En début d’année 2022, Mme [V] [E] a pris attache avec Me [B] [L] en vue de lui confier la défense de ses intérêts dans le cadre d’une procédure de divorce.

Une convention d’honoraires a été régularisée entre Mme [E] et Me [L] le 4 mars 2022.

Le 4 juillet 2023, Mme [E] a saisi le bâtonnier de l’ordre des avocats du barreau de Lyon d’une contestation des honoraires de Me [L].

Celui-ci, par décision du 4 mars 2024, a :

– fixé à la somme de 1.800 € TTC le montant des honoraires de Me [L],

– constaté que la somme en principal a été réglée par Mme [E],

– rejeté en conséquence la demande de remboursement de Mme [E] injustifiée en droit et en fait.

Suivant lettre recommandée du 18 mars 2024, reçue au greffe le 20 mars 2024, Mme [E] a formé un recours contre cette décision qui lui avait été notifiée par courrier recommandé dont l’avis de réception a été signé le 11 mars 2024.

A l’audience du 12 novembre 2024, devant le délégué de la première présidente, les parties s’en sont remises à leurs écritures, qu’elles ont soutenues oralement.
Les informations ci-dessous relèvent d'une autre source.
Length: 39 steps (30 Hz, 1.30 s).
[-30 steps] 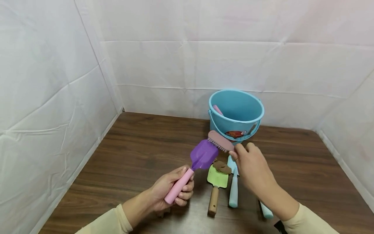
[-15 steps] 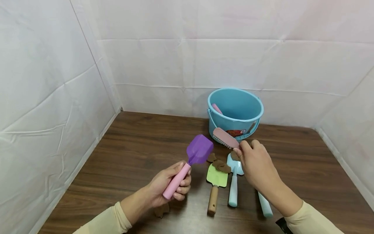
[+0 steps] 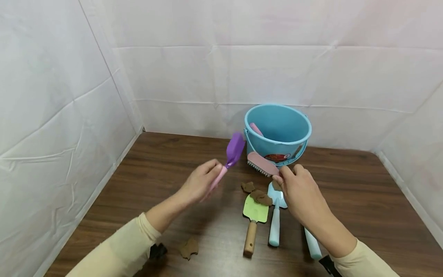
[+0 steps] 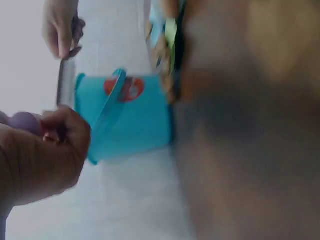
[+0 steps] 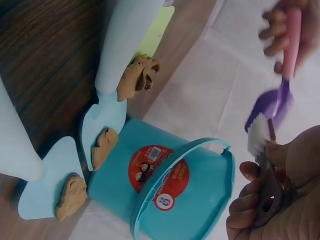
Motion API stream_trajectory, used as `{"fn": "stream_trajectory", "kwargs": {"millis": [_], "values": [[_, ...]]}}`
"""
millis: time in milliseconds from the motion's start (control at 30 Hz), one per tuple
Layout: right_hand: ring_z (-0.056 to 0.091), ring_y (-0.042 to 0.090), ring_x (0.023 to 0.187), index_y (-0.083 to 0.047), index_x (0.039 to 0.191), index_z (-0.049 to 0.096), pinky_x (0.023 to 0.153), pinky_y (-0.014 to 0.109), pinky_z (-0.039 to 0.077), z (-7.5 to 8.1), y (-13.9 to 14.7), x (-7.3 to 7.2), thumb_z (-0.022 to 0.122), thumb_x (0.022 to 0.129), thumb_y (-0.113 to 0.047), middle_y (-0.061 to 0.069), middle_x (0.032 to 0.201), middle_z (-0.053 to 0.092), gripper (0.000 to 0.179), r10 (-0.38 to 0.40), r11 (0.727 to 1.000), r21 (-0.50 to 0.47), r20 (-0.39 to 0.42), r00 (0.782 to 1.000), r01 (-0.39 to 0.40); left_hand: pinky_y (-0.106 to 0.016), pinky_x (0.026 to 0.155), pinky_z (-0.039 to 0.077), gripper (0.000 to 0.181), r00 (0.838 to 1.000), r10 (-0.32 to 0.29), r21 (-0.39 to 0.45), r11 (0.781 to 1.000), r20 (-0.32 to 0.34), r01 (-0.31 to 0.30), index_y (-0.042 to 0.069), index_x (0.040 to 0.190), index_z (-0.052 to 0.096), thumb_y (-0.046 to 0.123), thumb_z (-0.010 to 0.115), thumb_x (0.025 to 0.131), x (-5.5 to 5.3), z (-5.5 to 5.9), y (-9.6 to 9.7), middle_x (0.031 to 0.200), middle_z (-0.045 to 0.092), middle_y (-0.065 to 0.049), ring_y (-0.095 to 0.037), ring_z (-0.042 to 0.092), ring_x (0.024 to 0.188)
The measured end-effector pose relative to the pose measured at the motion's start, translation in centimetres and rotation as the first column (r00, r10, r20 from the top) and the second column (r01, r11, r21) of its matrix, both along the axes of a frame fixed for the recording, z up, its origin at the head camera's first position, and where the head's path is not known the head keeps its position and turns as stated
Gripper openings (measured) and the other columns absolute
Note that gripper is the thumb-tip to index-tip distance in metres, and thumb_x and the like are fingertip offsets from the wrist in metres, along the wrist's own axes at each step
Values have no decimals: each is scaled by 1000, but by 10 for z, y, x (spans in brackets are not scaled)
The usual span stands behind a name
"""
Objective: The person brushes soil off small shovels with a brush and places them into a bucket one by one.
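My left hand [image 3: 199,182] grips the pink handle of a purple hand trowel [image 3: 235,148], raised over the table. The trowel's blade points up and away, seen nearly edge-on in the head view. In my right hand [image 3: 302,194] is a pink scrubbing brush [image 3: 262,163], held by its handle end with the pale bristles [image 5: 257,135] facing left toward the trowel. The brush hangs in front of the bucket, apart from the blade. Beneath it lie a green trowel [image 3: 256,211] with a wooden handle and a light blue trowel [image 3: 275,227]. Brown clay-like lumps [image 3: 261,198] overlap their blades.
A blue bucket [image 3: 294,150] stands at the back, a pink handle [image 3: 256,129] inside it. Another light blue trowel [image 3: 313,246] lies partly under my right arm. One brown piece [image 3: 189,248] sits near the front left. White sheeting [image 3: 173,77] walls the table.
The brush has come off the purple blade, moving right and then slightly back left. My left hand has risen away from me and turned over, uncovering the front brown piece.
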State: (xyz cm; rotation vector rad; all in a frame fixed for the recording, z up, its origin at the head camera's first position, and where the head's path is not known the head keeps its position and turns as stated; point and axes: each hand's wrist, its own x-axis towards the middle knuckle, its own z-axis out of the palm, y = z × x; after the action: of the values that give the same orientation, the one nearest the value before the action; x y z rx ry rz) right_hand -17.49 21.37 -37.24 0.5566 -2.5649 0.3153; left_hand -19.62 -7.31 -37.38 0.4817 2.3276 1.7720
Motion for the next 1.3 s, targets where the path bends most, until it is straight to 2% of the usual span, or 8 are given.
{"fn": "stream_trajectory", "kwargs": {"millis": [67,233,433,567,800,967,1100,1300], "values": [[36,21,63,-6,95,58,55,31,32,0,-1,2,64,100,-21,6,75,39,17,-5,1000,-3,18,1000,5,-29,50,40,32,976,41,-245,965,-214,-95,13,102,59,40,42,110,-12,16,4,70,51,0,-14,45,56],[35,21,63,-6,93,57,55,31,31,-2,-2,7,63,101,-22,6,74,38,19,-22,1000,1,58,998,22,-35,53,41,28,851,-90,-604,743,-517,-288,19,96,54,42,45,108,-48,50,23,70,49,0,-19,49,60],[36,20,62,-5,95,59,54,30,32,1,0,10,62,101,-23,6,73,39,19,-39,999,10,100,994,38,-38,59,53,27,736,-354,-795,451,-577,-406,16,103,63,40,50,107,-90,75,53,82,63,-2,-23,63,73],[36,20,61,-5,98,61,55,31,34,5,2,12,62,101,-24,6,73,41,19,-55,998,-2,114,992,56,-38,60,56,28,689,-466,-831,336,-556,-443,18,101,71,43,60,102,-112,85,73,87,70,0,-18,62,73],[36,19,61,-6,99,61,55,31,35,4,1,15,60,103,-25,5,74,40,19,-63,998,4,160,985,64,-34,63,56,22,611,-620,-852,199,-492,-485,24,84,70,43,67,96,-132,93,104,81,66,8,-12,38,65],[34,19,59,-7,95,60,54,30,33,1,-1,16,62,102,-23,4,72,38,18,-57,998,-2,140,988,58,-31,63,54,17,589,-658,-850,157,-469,-503,24,82,63,17,60,97,-135,93,115,81,63,8,-11,36,66],[33,18,59,-7,93,59,53,29,32,0,-1,15,63,101,-22,4,71,37,18,-43,999,0,108,993,43,-31,66,56,13,597,-646,-848,158,-476,-506,24,85,67,24,63,98,-134,91,116,85,66,7,-11,47,70],[34,18,59,-5,96,61,53,29,32,0,-3,14,63,101,-22,5,71,38,18,-50,999,10,128,990,49,-51,92,53,40,653,-612,-874,139,-446,-466,27,132,63,52,53,103,-129,89,113,123,63,-5,-26,59,111]]}}
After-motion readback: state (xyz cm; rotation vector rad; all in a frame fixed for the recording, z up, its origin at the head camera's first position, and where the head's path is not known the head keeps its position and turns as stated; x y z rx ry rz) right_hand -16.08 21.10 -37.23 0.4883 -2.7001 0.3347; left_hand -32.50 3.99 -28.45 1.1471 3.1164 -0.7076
Dans son courrier de recours, complété par des conclusions transmises le 27 septembre 2024, Mme [E] demande au délégué de la première présidente d’annuler l’ordonnance de taxation rendue par M. Le Bâtonnier de l’Ordre des avocats du Barreau de Lyon, de dire qu’elle n’est pas redevable de la somme de 1.800 € TTC, d’ordonner que Me [L] lui rembourse cette somme et de condamner cette dernière aux entiers dépens.

Si Mme [E] ne conteste pas la convention d’honoraires et la clause de dessaisissement prévue à ce contrat, elle estime en revanche que Me [L] n’a certainement pas passé 14 heures 30 sur son dossier comme elle le soutient, ni même les 11 heures retenues par le bâtonnier, faisant valoir tout à la fois que certaines diligences évoquées par l’avocate ne sont pas corroborées par des pièces justificatives et qu’elle a perçu chez cette dernière une insuffisance de travail ainsi qu’un manque de conseil et d’accompagnement qui a été source d’anxiété et lui a donc causé un préjudice.

Mme [E] reconnaît ainsi uniquement trois rendez-vous avec son conseil, outre des échanges restés sans effet.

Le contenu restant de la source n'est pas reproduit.